Alain Ekwe

Personal information
- Full name: Alain Michel Ekwe
- Date of birth: 20 March 1982 (age 42)
- Place of birth: Douala, Cameroon
- Height: 1.85 m (6 ft 1 in)
- Position(s): Forward

Youth career
- Boavista

Senior career*
- Years: Team / Apps / (Gls)
- 2001–2002: Gondomar / 23 / (2)
- 2002–2003: Leça / 17 / (0)
- 2003–2004: Pietà Hotspurs / 12 / (2)
- 2005–2007: Asteras Tripoli / 28 / (5)
- 2007–2008: Aiolikos / 10 / (2)
- 2008–2009: Kastoria / 11 / (3)
- 2010: Boss Bình Định
- 2010–2011: Puntarenas

= Alain Ekwe =

Cameroonian footballer

Alain Michel Ekwe (born 20 March 1982 in Douala) is a Cameroonian footballer who plays as a forward.
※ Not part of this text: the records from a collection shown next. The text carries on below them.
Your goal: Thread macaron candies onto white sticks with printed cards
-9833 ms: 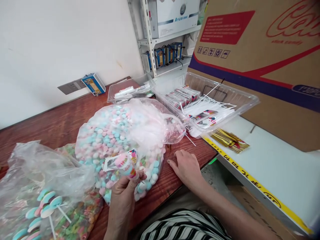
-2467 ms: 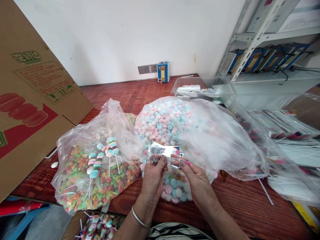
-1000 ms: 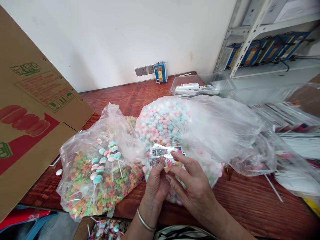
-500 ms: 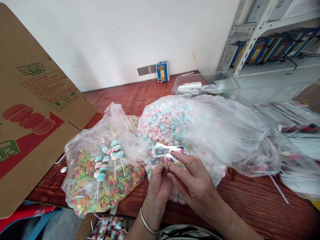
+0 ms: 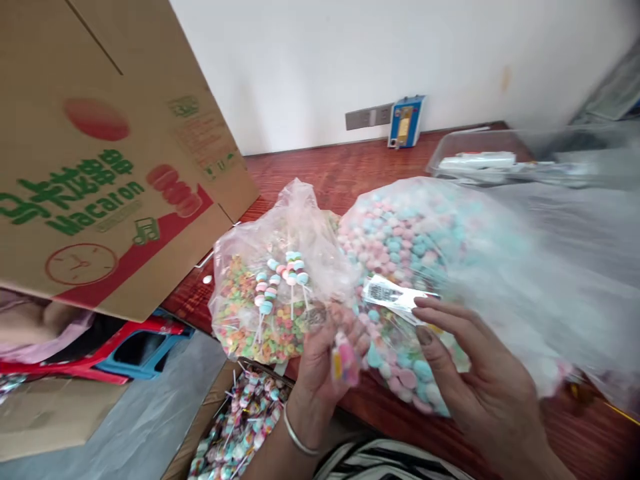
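My left hand [image 5: 320, 360], with a metal bangle at the wrist, is closed on a blurred printed wrapper [image 5: 346, 363] in pink and yellow. Thumb and fingers of my right hand [image 5: 475, 373] pinch flat white-and-silver wrappers [image 5: 393, 293] with dark print on them. Beneath the hands lies a big clear bag of pink, white and blue marshmallows [image 5: 400, 240]. Left of it, several marshmallow skewers [image 5: 265, 293] on white sticks rest upon a clear bag of coloured cereal rings [image 5: 235, 333].
Below the table edge, a carton holds many wrapped candy skewers [image 5: 245, 417]. A large cardboard box [image 5: 100, 167] stands at the left. Behind are a blue device [image 5: 406, 123] and a clear plastic tub [image 5: 465, 143]. Part of another person [image 5: 40, 323] shows at far left, near a red-and-blue stool [image 5: 135, 347].
My hands, together on the wrappers before, have come apart. A pink-and-yellow wrapper is now in my left hand, and the flat wrappers stay in my right. The view has swung left.
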Available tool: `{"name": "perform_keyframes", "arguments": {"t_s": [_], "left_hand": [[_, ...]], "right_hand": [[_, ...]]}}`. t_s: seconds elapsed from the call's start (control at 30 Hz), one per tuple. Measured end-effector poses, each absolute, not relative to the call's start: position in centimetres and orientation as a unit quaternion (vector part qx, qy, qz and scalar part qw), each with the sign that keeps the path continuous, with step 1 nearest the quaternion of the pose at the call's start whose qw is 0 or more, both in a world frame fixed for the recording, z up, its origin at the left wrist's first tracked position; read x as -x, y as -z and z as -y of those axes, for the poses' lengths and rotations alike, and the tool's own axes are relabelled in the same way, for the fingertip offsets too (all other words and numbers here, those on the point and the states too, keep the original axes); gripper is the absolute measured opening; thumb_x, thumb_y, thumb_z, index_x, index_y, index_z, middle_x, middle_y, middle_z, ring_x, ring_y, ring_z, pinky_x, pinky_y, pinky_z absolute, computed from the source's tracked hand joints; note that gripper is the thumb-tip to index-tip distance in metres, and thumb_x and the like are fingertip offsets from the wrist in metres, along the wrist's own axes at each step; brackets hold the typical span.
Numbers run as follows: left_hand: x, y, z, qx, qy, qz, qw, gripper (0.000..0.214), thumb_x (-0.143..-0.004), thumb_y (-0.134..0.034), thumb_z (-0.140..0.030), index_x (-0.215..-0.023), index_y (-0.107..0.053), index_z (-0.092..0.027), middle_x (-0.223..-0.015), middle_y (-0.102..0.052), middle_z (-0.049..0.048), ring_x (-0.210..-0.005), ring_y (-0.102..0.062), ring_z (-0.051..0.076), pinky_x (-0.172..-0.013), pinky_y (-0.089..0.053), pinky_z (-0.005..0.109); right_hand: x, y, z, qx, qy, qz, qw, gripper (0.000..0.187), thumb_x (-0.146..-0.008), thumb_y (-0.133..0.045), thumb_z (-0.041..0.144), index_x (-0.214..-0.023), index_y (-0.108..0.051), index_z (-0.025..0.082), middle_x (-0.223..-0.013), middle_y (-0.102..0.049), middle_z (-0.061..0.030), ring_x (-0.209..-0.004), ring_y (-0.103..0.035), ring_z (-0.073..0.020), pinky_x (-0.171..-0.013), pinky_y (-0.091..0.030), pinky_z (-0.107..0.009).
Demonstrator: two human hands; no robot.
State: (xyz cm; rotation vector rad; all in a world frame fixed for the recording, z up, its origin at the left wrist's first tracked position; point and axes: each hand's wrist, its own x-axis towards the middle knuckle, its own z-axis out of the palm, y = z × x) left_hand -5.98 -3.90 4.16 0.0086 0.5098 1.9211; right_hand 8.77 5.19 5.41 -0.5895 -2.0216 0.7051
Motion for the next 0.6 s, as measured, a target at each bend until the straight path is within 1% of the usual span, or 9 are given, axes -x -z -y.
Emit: {"name": "perform_keyframes", "arguments": {"t_s": [0.07,0.13,0.17,0.23,0.3,0.37,0.43,0.53,0.6], "left_hand": [[7.9,-4.7,7.1,-0.040,-0.843,-0.200,0.498,0.028,-0.070,-0.077,-0.018,-0.066,-0.049,-0.018,-0.060,-0.034,-0.0058,-0.048,-0.036,0.004,-0.046,-0.034,0.016],[9.9,-4.8,10.4,-0.070,-0.877,-0.190,0.435,0.028,-0.075,-0.072,-0.018,-0.064,-0.047,-0.019,-0.056,-0.030,-0.0062,-0.043,-0.031,0.005,-0.042,-0.032,0.016],[10.8,-4.8,12.0,-0.082,-0.888,-0.181,0.414,0.027,-0.078,-0.069,-0.016,-0.063,-0.047,-0.019,-0.054,-0.029,-0.0063,-0.041,-0.029,0.005,-0.041,-0.032,0.016],[12.3,-4.5,14.9,-0.084,-0.913,-0.151,0.370,0.024,-0.080,-0.064,-0.011,-0.063,-0.049,-0.019,-0.052,-0.034,-0.0062,-0.039,-0.029,0.005,-0.040,-0.033,0.016],[13.4,-4.0,17.3,-0.071,-0.930,-0.120,0.341,0.022,-0.081,-0.062,-0.009,-0.064,-0.051,-0.019,-0.054,-0.043,-0.0056,-0.040,-0.035,0.005,-0.042,-0.036,0.016],[14.2,-3.4,19.1,-0.055,-0.935,-0.106,0.333,0.021,-0.082,-0.061,-0.010,-0.066,-0.053,-0.020,-0.058,-0.050,-0.0054,-0.043,-0.041,0.005,-0.046,-0.040,0.015],[14.8,-2.7,20.4,-0.047,-0.938,-0.119,0.321,0.020,-0.082,-0.061,-0.011,-0.067,-0.053,-0.020,-0.059,-0.051,-0.0057,-0.044,-0.043,0.005,-0.047,-0.041,0.015],[15.5,-2.1,21.0,-0.038,-0.937,-0.160,0.308,0.019,-0.081,-0.062,-0.011,-0.068,-0.051,-0.020,-0.060,-0.051,-0.0054,-0.046,-0.045,0.005,-0.049,-0.042,0.015],[15.9,-2.1,20.5,-0.030,-0.936,-0.166,0.308,0.018,-0.080,-0.061,-0.010,-0.070,-0.051,-0.020,-0.063,-0.052,-0.0041,-0.050,-0.048,0.006,-0.052,-0.043,0.016]], "right_hand": [[-6.2,-4.9,-4.2,0.204,-0.355,0.826,0.387,0.019,-0.092,-0.055,0.021,-0.108,-0.064,0.026,-0.105,-0.070,-0.0049,-0.095,-0.066,-0.0210,-0.082,-0.053,-0.032],[-2.8,-4.4,-2.3,0.161,-0.445,0.834,0.284,0.015,-0.093,-0.052,0.023,-0.100,-0.066,0.025,-0.093,-0.072,-0.0026,-0.084,-0.067,-0.0187,-0.073,-0.052,-0.028],[-0.9,-4.2,-1.1,0.139,-0.478,0.840,0.216,0.016,-0.092,-0.051,0.021,-0.095,-0.067,0.024,-0.088,-0.073,-0.0017,-0.079,-0.067,-0.0179,-0.070,-0.051,-0.027],[3.2,-3.7,1.4,0.128,-0.490,0.855,0.115,0.017,-0.090,-0.052,0.020,-0.083,-0.068,0.021,-0.078,-0.073,-0.0019,-0.072,-0.066,-0.0174,-0.064,-0.047,-0.025],[7.1,-3.0,3.6,0.170,-0.476,0.862,0.037,0.024,-0.088,-0.055,0.024,-0.068,-0.066,0.019,-0.069,-0.071,-0.0035,-0.067,-0.065,-0.0176,-0.061,-0.043,-0.025],[10.3,-2.0,4.9,0.198,-0.476,0.857,0.021,0.034,-0.090,-0.053,0.029,-0.060,-0.064,0.018,-0.061,-0.069,-0.0055,-0.063,-0.065,-0.0181,-0.057,-0.040,-0.024],[12.4,-0.9,5.5,0.221,-0.474,0.852,0.019,0.038,-0.090,-0.052,0.031,-0.058,-0.064,0.016,-0.061,-0.069,-0.0087,-0.062,-0.065,-0.0200,-0.056,-0.039,-0.025],[13.5,0.4,5.4,0.248,-0.473,0.845,0.018,0.031,-0.088,-0.052,0.025,-0.062,-0.066,0.015,-0.066,-0.072,-0.0115,-0.066,-0.067,-0.0216,-0.057,-0.040,-0.026],[13.4,0.9,5.2,0.256,-0.483,0.838,0.007,0.028,-0.088,-0.051,0.021,-0.066,-0.067,0.015,-0.063,-0.071,-0.0091,-0.061,-0.066,-0.0194,-0.056,-0.041,-0.025]]}}
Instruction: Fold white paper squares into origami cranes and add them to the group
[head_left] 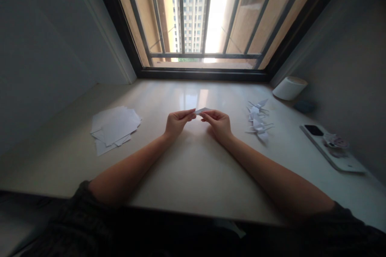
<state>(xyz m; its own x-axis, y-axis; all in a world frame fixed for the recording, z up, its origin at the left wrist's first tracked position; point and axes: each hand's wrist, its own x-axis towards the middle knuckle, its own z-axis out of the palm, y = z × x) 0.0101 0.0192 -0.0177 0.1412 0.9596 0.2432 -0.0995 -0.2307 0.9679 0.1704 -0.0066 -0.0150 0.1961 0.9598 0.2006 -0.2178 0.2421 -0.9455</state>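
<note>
A small folded piece of white paper (201,110) is held just above the pale sill (193,168) in the middle of the view. My left hand (177,121) pinches its left end between thumb and fingers. My right hand (217,123) pinches its right end the same way. Both forearms rest on the sill. The fold's shape is too small to make out.
A loose stack of white paper sheets (113,128) lies at the left. Several folded paper cranes (257,122) sit at the right. Further right lie a phone (331,148), a white roll (290,87) and a small dark object (304,106). A barred window (205,20) rises behind.
</note>
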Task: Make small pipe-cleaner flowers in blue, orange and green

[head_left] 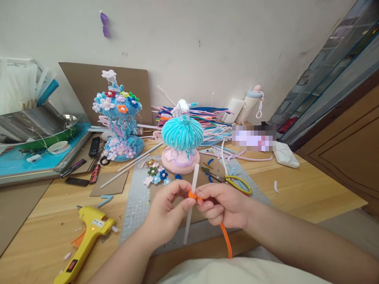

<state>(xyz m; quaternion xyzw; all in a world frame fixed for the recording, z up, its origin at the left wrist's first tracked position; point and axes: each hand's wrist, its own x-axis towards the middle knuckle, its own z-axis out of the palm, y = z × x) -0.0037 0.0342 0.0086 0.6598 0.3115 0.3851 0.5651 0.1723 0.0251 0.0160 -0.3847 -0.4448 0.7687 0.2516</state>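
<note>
My left hand pinches a translucent white glue stick, which stands nearly upright and tilts a little to the right. Around its middle is wrapped an orange pipe cleaner. Closed fingers of my right hand grip that pipe cleaner beside the stick, and its loose tail hangs below the palm. Just beyond my hands stands a turquoise fuzzy dome on a round pink base. Small pipe-cleaner flowers lie beyond my left hand, and yellow-handled pliers beyond my right.
A yellow glue gun lies at the left front. Behind it stands a decorated blue flower piece. Bundled pipe cleaners lie by the wall. A grey cutting mat is under my hands; a metal pot stands far left.
</note>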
He also has Portuguese nationality, due to the many years spent in the country.

Ekwe played professional football in Portugal, Malta, Greece, Vietnam and Costa Rica, his biggest achievement being appearing in the second division for both Leça FC, Asteras Tripolis F.C. and Kastoria FC (one season apiece).